> Instructions to follow
Search the records below for the word "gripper" and show every line where it occurs.

--- Recorded data Enclosed Below ---

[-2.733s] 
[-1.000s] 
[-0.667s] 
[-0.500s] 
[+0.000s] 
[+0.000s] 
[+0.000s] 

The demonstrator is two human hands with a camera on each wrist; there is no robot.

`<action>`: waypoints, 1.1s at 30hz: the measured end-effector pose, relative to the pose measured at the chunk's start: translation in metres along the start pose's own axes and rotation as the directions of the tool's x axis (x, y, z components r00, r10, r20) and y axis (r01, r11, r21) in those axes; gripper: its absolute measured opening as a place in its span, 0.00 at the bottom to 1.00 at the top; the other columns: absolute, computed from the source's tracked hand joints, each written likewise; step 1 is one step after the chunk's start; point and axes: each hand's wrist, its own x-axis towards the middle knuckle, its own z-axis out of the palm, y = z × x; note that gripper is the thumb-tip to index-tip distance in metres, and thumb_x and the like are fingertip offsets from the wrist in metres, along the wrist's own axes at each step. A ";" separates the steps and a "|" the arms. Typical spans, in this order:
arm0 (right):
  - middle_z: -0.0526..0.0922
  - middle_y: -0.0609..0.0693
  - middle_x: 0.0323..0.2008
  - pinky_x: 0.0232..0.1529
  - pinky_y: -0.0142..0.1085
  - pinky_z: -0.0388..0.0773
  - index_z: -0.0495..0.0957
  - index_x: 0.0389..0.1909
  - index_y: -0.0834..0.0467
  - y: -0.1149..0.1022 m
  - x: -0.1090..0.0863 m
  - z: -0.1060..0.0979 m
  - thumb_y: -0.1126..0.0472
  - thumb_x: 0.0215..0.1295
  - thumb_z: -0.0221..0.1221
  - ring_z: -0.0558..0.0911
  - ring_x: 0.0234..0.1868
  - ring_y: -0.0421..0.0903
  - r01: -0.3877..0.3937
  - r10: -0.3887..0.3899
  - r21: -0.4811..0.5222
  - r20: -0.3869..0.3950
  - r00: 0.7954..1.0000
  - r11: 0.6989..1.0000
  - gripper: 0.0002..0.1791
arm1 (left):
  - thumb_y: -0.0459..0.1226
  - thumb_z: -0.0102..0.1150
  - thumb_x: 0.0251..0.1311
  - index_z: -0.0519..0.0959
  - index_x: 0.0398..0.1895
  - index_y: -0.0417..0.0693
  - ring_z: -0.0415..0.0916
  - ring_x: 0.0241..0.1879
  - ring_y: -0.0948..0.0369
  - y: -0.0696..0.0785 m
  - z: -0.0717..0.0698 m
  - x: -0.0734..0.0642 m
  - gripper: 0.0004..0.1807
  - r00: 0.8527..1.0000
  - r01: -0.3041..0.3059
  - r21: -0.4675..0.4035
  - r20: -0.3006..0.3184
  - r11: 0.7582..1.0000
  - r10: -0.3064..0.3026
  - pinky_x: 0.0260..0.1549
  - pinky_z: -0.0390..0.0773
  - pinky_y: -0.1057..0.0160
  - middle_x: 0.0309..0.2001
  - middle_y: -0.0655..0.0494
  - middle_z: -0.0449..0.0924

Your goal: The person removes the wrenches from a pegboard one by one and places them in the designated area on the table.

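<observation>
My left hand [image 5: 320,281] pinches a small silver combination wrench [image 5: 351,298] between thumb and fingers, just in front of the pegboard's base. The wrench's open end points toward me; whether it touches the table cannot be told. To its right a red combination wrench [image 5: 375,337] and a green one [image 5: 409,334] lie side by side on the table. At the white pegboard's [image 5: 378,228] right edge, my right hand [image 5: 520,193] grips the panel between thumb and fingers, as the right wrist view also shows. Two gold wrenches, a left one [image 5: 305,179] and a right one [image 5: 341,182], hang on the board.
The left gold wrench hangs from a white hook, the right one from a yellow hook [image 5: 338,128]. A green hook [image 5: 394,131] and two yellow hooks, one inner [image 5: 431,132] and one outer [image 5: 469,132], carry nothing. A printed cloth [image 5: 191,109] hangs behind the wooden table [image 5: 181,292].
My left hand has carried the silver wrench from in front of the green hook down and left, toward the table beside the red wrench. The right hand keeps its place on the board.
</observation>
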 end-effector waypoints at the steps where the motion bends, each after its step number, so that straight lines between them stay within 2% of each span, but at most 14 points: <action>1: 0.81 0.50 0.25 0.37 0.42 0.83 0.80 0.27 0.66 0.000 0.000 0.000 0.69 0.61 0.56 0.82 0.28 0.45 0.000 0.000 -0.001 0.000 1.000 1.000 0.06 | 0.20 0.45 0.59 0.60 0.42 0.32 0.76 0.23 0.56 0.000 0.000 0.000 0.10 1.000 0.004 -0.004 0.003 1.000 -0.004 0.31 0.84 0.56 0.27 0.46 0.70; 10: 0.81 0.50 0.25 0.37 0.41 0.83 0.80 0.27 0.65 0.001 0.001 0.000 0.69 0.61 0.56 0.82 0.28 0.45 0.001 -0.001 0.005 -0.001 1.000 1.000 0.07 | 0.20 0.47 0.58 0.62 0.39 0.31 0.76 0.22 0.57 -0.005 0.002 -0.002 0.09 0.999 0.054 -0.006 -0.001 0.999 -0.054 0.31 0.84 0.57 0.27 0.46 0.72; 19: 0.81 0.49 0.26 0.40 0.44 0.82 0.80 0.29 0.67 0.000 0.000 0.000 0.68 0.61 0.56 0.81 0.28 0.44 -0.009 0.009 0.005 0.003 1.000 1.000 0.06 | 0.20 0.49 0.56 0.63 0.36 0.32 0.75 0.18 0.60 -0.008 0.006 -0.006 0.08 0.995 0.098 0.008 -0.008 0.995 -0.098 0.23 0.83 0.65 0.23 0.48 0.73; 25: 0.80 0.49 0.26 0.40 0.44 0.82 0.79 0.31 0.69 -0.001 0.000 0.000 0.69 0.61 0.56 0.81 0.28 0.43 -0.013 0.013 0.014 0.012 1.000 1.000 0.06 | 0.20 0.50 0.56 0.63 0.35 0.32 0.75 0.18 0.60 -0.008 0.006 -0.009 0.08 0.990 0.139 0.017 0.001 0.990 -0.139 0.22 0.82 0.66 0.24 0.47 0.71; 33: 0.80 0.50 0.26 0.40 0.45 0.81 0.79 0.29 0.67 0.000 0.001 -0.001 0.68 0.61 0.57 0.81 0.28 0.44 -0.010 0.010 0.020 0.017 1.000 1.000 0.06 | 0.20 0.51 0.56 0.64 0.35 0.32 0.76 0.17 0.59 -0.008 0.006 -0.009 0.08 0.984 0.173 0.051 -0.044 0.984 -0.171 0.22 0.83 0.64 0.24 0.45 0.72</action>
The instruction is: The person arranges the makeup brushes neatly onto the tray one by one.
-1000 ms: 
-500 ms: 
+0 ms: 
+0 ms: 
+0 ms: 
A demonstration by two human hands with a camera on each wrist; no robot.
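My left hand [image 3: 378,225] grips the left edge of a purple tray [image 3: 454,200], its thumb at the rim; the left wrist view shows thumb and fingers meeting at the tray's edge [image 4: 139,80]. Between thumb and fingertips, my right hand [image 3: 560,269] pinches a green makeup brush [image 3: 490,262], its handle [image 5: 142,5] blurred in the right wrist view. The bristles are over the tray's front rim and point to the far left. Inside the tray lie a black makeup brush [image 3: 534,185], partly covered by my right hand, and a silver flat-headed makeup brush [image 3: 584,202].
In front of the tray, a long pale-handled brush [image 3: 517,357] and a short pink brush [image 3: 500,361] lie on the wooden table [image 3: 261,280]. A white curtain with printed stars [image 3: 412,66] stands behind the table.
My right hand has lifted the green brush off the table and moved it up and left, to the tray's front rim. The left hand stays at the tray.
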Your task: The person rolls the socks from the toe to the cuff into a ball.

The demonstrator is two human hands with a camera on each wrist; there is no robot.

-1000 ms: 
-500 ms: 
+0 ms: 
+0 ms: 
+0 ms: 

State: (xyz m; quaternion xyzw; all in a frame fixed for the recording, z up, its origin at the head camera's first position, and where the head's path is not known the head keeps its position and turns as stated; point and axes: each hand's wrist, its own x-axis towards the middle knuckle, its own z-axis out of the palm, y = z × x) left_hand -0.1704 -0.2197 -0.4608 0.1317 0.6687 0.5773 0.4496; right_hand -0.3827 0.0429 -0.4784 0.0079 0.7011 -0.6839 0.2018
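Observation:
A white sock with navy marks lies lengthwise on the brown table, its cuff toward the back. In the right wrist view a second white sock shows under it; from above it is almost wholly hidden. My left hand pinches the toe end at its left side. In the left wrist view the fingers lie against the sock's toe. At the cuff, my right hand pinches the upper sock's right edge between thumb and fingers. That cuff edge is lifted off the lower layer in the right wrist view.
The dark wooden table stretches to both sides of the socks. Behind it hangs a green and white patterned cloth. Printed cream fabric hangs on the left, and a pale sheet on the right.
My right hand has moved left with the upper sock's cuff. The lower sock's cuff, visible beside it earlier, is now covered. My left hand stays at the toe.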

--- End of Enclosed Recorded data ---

> Task result
`<action>`: waypoints, 1.1s at 30hz: the measured end-effector pose, relative to the pose measured at the chunk's start: translation in metres along the start pose's own axes and rotation as the directions of the tool's x axis (x, y, z components r00, r10, r20) and y axis (r01, r11, r21) in those axes; gripper: its absolute measured opening as a place in its span, 0.00 at the bottom to 1.00 at the top; the other columns: absolute, computed from the source's tracked hand joints, each written likewise; step 1 is one step after the chunk's start; point and axes: each hand's wrist, its own x-axis towards the middle knuckle, its own z-axis out of the palm, y = z × x; note that gripper is the thumb-tip to index-tip distance in metres, and thumb_x and the like are fingertip offsets from the wrist in metres, along the wrist's own axes at each step. A ";" separates the steps and a "|" the arms. Typical spans, in this order:
  - gripper: 0.0002..0.1791
  - gripper: 0.0004..0.1807

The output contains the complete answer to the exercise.